The bigger they are, the harder they fall
I see that a lot of people just don’t get it when they start talking about high availability, redundancy, failover, etc. This is probably not going to change, but maybe I can try anyway.
Let’s think about how you can survive a massive Amazon AWS failure. You build your application to automatically move services to another part of the infrastructure that’s still up. Great! Now assume that everyone else is smart, too. Their applications move, too. What happens next?
The whole AWS cloud melts to the ground. Have you never seen this happen, where one instance of something fails and others pick up the load and fail in turn? I have. OK, so let’s say that you’re really smart, and you also have the ability to move to an entirely different provider.

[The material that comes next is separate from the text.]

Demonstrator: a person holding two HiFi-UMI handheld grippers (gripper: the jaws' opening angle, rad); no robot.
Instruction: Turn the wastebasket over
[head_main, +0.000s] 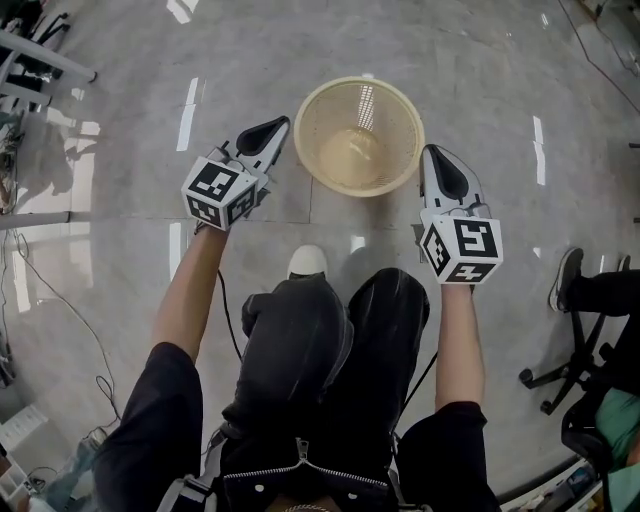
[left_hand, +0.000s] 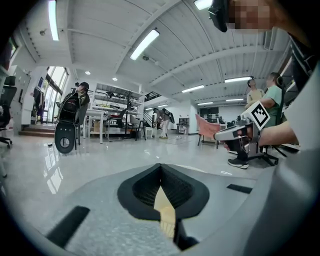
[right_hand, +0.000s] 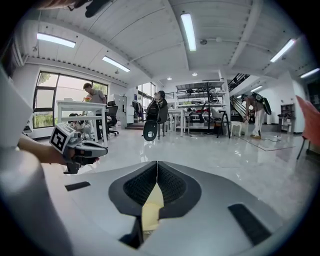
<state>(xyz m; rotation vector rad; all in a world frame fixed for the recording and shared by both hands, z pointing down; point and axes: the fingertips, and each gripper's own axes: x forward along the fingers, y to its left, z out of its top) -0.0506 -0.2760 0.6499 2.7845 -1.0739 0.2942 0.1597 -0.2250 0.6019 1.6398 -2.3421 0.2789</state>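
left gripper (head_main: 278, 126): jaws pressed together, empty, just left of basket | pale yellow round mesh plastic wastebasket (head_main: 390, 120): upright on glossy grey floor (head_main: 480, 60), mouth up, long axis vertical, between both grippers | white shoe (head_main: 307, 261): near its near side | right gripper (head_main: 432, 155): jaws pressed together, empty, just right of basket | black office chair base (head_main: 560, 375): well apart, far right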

Now suppose that other people are smart too. Next stop — Rackspace Cloud is down, and so is Joyent, and so on.
You can’t just pretend that “the cloud” is infinite. It isn’t. Stop trying! In “the cloud,” you still have to do capacity planning, even though it’s hard or impossible, and you still have to think about the possibility that the resources you assume are there aren’t. Let’s think about cloud computing’s older name — utility computing. Can you think of any utilities that have had capacity shortages, brownouts, or even cascading failures? I worked a bunch of case studies on them in my engineering classes, but I also lived through some of them myself.
This is why some old-fashioned, stupid, clueless people still own their own hardware. Those dumb clod-jumpers aren’t hip enough to move into the cloud where everything is magical. I bet they have kerosene lanterns for when the lights go out, too.

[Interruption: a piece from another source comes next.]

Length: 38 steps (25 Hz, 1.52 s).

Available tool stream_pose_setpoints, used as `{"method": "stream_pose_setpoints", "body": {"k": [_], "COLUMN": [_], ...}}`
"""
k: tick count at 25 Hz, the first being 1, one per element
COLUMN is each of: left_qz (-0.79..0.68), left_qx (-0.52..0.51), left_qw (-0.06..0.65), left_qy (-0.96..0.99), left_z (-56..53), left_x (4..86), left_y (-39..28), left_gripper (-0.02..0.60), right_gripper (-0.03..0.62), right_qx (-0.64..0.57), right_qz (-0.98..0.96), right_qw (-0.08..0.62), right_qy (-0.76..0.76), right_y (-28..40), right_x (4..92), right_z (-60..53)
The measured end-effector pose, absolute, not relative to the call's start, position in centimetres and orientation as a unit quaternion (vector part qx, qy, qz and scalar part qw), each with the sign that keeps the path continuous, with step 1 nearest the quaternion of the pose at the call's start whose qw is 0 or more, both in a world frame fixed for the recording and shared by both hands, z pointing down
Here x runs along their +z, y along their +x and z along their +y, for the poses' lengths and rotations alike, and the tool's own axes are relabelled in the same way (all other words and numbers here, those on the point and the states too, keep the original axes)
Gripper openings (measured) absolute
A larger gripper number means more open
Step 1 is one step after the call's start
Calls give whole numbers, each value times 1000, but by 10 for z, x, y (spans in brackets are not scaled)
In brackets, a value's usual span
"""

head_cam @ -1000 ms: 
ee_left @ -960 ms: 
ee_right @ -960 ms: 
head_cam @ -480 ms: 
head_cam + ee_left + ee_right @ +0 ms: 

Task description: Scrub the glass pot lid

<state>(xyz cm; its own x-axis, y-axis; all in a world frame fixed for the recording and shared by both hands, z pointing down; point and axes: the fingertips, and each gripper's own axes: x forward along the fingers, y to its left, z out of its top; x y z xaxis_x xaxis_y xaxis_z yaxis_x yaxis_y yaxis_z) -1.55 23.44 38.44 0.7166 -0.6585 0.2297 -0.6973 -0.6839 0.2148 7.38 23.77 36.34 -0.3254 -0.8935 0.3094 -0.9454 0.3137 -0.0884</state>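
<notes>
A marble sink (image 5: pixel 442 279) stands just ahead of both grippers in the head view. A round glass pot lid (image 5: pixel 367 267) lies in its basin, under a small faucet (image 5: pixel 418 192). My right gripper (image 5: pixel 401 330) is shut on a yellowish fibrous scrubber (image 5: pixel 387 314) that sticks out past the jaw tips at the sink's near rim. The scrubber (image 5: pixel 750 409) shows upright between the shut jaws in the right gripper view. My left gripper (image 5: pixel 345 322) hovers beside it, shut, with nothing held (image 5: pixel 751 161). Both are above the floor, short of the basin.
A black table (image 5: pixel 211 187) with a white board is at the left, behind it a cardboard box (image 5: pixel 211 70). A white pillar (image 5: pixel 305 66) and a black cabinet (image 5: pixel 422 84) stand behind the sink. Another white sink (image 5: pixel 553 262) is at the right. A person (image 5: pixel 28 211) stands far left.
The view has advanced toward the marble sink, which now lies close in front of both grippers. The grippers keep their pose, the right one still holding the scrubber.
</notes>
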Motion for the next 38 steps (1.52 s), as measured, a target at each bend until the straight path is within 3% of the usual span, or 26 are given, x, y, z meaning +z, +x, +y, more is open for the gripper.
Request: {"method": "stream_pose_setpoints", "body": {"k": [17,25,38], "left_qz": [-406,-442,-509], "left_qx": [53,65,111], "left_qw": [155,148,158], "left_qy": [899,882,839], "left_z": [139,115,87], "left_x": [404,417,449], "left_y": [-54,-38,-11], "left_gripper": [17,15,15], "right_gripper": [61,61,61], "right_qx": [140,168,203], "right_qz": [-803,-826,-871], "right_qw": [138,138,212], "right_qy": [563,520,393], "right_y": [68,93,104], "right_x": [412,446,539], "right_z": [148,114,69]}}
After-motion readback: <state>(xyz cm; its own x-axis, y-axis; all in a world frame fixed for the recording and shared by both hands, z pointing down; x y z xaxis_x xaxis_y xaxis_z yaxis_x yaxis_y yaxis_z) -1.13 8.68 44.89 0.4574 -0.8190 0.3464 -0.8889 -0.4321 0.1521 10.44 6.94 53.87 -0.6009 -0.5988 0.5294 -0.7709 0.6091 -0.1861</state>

With economies of scale come failures at scale. You can’t have it both ways.



I suppose over-optimization of resource allocation is also at fault, here — AWS almost certainly doesn’t have something analogous to the reserved capacity of the POTS.
Tim McCormack
25 Apr 11 at 4:03 pm
I have no inside knowledge of AWS, but from the outside I think I can see that there is not much reserve capacity, at least in certain regions. One commenter on http://broadcast.oreilly.com/2011/04/the-aws-outage-the-clouds-shining-moment.html spoke of the impact from people moving services to other regions. The lack of reserve capacity is probably part of where the economy of scale comes from.
Someone inside AWS is probably wanting to slap me right now for my stupid speculation about things I’m not qualified to talk about, so please ignore me.
Xaprb
25 Apr 11 at 7:01 pm
From http://blog.mongodb.org/post/4982676520: “If instead the entire east coast region were lost, then you would still have a ful copy of data on C. If you decided that you were going to make the west coast your primary data center for the duration, you would just bring up a couple more nodes there, and make a new replica set with the data from C.”
The word “just” is the wishful thinking I’m talking about in this post. It assumes infinite capacity.
Xaprb
27 Apr 11 at 11:11 am
“Just wait . . . if you can grow them big enough they’ll eventually be too big to fail. Then we won’t have to worry about downtime. The best solution for a broken basket is to put more eggs in it.”
- Ben Bernanke, Sys Admin for Amazon
awksedgreep
11 May 11 at 10:32 pm